All lines in the entries below that hold "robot" make up the answer.

━━━ Recorded data

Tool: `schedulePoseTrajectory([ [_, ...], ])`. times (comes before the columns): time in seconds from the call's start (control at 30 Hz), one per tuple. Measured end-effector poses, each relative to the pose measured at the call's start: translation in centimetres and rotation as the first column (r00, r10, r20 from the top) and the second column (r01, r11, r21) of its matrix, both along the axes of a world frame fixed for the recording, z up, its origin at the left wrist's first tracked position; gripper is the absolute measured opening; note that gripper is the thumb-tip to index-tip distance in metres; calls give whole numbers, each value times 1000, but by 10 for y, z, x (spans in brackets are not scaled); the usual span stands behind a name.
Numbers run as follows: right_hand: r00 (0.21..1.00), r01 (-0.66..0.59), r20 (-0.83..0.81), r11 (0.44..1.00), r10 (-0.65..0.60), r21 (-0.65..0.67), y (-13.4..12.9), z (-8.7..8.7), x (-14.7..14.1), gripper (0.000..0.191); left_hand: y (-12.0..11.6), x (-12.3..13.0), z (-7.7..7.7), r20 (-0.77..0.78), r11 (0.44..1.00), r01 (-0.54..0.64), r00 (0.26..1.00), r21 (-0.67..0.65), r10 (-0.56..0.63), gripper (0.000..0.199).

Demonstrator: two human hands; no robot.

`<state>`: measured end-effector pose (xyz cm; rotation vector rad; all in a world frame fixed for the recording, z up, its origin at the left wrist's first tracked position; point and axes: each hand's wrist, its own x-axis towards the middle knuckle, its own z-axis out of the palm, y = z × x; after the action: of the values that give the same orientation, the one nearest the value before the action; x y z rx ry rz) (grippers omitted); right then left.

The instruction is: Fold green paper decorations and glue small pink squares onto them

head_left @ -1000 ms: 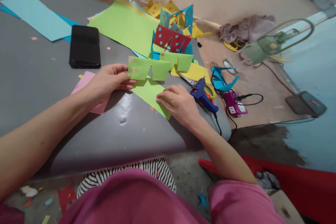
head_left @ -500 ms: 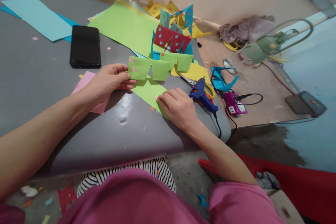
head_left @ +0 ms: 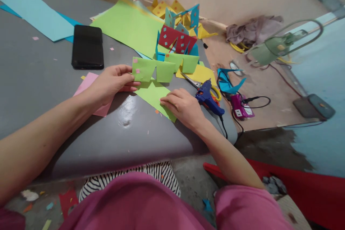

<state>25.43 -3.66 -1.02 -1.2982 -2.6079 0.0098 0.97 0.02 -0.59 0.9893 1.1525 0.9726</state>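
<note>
My left hand point(head_left: 118, 81) grips the left end of a folded green paper strip point(head_left: 165, 71) that has a notch in its lower edge and two pink squares near my fingers. Under the strip lies a flat green sheet point(head_left: 153, 95) on the grey table point(head_left: 118, 147). My right hand point(head_left: 184, 107) rests over the right side of that sheet, thumb and fingertips pinched together; a trace of pink shows at the tips, too small to make out. Beside this hand are a blue glue gun point(head_left: 207, 97) and scissors point(head_left: 193, 82) with yellow and orange handles.
A black phone point(head_left: 87, 47) and a pink paper point(head_left: 87, 82) lie at the left. Behind the strip stand a dotted red paper piece point(head_left: 176, 39) and a large green sheet point(head_left: 129, 25). A purple box point(head_left: 241, 107) with cables is at the right.
My right hand has shifted slightly up and to the right, and its fingers have lifted a little off the sheet's lower corner. My left hand keeps its hold on the strip.
</note>
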Motion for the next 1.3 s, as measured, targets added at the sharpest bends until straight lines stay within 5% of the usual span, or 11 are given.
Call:
schedulePoseTrajectory([
  [0.3, 965, 14, -248, 955, -91, -296, 9, 11, 2, 15, -1, 0, 1, -9, 1000, 2, 1000, 1, -2, 18],
  [0.43, 921, 79, -317, 904, -228, -421, 8, 14, -1, 18, -1, 0, 2, -4, 1000, 3, 1000, -6, -3, 18],
  [0.6, 648, -28, -518, 663, -558, -748, 7, 17, -7, 23, -1, 0, 0, 18, 1000, -1, 1000, -10, 1, 16],
  [0.7, 593, -99, -511, 574, -622, -813, 9, 22, -12, 26, 0, 0, 0, 21, 1000, 1, 1000, -18, -1, 16],
  [1.13, 635, -161, -602, 679, -485, -716, 22, 27, -36, 24, -2, 0, 5, 33, 1000, 21, 999, -21, -20, 16],
  [1.3, 773, -21, -472, 727, -424, -687, 17, 28, -24, 23, -3, 1, 7, 9, 1000, 5, 1000, -16, -5, 15],
])
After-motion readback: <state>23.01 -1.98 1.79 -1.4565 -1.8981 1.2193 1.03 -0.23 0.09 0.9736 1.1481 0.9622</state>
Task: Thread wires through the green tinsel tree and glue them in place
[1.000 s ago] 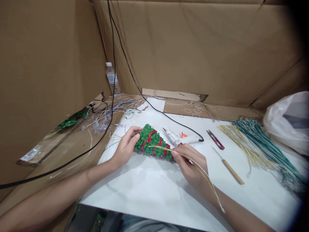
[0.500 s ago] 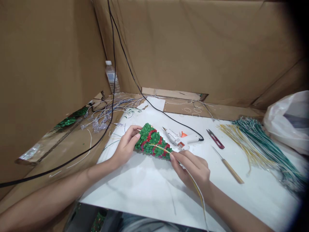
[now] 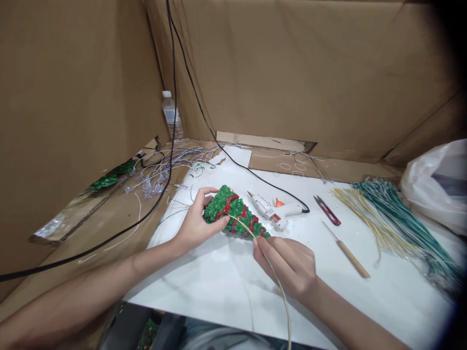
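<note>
A small green tinsel tree with red trim lies tilted above the white board, its wide end to the left. My left hand is closed round that wide end, the thumb on the near side beside the wire tips. Between the pinched fingers of my right hand runs a pair of thin yellow and white wires. Their tips reach over the tree's side towards my left thumb, and their long ends hang down past the board's front edge. My right hand is close to the tree's narrow end.
A white glue gun with a black cable lies behind the tree. Right of it are red snips, a wooden-handled awl, wire bundles and a plastic bag. Tangled wires and a bottle stand back left.
My left thumb has moved right over the tree's side to the wire tips. My right hand has shifted slightly down, and the hanging wires have swung left.
</note>
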Action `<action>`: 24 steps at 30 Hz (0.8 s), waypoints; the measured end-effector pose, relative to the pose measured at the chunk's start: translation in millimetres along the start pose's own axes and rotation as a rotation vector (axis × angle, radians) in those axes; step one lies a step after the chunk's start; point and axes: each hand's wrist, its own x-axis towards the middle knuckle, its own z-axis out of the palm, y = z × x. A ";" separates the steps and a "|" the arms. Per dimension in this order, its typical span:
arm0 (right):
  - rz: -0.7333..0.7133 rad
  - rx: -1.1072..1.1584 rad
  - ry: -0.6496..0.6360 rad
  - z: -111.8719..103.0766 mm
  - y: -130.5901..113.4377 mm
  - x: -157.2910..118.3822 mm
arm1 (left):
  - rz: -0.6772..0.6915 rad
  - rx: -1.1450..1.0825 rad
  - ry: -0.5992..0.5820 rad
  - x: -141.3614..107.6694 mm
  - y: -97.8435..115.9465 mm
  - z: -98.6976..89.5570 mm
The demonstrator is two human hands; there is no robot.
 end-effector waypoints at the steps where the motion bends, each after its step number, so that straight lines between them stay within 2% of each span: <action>1: -0.010 0.000 -0.001 -0.1 -0.4 0.5 | -0.006 0.002 0.005 -0.2 0.4 1.1; 14: -0.071 -0.001 0.021 -0.8 -3.8 7.2 | -0.039 -0.026 0.024 -3.3 4.9 6.2; 24: -0.102 0.015 -0.048 1.1 -5.7 -2.4 | -0.041 -0.022 0.019 -3.2 4.9 7.2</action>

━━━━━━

== Written answer ==
Demonstrator: two human hands; no robot.
The demonstrator is two human hands; there is no robot.

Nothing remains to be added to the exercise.